● Brief:
Copy verbatim the material from its first line to the line that holds "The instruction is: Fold", including that line.

● Material provided:
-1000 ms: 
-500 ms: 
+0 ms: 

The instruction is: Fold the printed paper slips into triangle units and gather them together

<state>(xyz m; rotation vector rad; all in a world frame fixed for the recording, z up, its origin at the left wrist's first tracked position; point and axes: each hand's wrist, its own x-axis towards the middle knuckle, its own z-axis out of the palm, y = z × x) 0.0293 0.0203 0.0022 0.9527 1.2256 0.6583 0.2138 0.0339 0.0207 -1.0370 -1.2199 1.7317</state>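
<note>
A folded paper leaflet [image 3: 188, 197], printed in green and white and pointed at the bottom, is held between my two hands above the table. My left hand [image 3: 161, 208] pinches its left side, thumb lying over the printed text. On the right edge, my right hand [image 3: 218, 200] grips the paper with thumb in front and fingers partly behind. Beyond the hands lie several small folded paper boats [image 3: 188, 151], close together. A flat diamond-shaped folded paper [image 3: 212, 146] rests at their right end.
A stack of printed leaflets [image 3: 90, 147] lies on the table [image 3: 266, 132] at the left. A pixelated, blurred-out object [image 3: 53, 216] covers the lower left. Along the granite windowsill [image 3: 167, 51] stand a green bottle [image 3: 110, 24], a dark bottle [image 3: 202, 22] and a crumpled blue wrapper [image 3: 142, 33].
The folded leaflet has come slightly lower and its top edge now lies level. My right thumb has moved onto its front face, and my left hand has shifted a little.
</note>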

● Answer space:
-1000 ms: 
-500 ms: 
+0 ms: 

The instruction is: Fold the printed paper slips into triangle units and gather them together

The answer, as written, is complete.